═══ Exercise material
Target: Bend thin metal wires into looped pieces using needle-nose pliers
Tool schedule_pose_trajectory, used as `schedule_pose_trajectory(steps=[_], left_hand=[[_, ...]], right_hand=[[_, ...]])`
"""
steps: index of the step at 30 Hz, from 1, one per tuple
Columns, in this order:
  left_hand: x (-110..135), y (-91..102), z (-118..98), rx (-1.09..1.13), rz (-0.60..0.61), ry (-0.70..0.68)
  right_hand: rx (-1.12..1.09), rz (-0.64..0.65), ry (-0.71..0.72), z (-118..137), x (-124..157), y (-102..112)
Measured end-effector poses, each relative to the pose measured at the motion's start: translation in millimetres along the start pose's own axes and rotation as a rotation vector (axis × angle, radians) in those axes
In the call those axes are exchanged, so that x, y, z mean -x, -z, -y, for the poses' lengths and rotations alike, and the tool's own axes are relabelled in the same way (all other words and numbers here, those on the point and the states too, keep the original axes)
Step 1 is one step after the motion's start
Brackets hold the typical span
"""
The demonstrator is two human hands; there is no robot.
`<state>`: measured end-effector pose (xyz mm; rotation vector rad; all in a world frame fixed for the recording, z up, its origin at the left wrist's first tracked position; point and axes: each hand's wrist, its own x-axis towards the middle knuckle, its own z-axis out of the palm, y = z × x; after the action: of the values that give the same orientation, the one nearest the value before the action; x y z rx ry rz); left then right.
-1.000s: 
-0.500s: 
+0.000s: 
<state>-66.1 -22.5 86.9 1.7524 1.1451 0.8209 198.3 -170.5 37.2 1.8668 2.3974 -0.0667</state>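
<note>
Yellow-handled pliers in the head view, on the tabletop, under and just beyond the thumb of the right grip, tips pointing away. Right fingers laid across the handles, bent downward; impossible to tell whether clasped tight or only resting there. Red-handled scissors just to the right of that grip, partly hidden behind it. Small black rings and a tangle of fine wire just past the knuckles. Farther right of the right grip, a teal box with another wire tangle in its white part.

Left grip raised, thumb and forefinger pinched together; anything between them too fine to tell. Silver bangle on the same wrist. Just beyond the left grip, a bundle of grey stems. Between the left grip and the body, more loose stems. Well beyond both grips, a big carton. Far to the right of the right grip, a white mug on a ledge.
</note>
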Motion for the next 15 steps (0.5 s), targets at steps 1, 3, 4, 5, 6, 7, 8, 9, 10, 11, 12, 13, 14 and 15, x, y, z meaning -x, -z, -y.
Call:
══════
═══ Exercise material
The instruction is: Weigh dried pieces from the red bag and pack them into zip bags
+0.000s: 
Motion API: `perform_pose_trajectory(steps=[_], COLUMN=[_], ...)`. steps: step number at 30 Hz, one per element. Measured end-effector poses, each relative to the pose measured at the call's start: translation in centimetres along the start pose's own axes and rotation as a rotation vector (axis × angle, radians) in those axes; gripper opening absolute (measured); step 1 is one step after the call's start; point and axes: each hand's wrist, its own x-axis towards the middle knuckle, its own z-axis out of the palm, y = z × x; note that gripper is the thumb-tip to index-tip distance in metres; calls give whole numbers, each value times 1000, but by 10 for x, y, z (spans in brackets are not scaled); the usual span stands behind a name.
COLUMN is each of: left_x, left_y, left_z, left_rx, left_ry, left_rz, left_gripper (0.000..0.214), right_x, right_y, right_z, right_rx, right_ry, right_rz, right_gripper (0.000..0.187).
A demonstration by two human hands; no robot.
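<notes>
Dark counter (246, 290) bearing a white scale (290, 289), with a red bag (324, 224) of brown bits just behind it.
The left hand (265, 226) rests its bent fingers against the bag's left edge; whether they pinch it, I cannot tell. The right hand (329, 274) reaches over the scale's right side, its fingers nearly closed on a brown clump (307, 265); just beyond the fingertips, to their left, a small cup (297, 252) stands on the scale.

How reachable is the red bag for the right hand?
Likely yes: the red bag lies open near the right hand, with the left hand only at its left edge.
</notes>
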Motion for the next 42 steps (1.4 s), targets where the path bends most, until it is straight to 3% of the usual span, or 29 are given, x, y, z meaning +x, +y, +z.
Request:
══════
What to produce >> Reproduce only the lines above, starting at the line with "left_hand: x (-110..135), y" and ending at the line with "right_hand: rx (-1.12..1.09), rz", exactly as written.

Solved exercise >>
  left_hand: x (-110..135), y (-91..102), z (-118..98), rx (-1.09..1.13), rz (-0.60..0.61), ry (-0.70..0.68)
  right_hand: rx (-1.12..1.09), rz (-0.64..0.65), ry (-0.71..0.72), z (-118..137), x (-124..157), y (-102..112)

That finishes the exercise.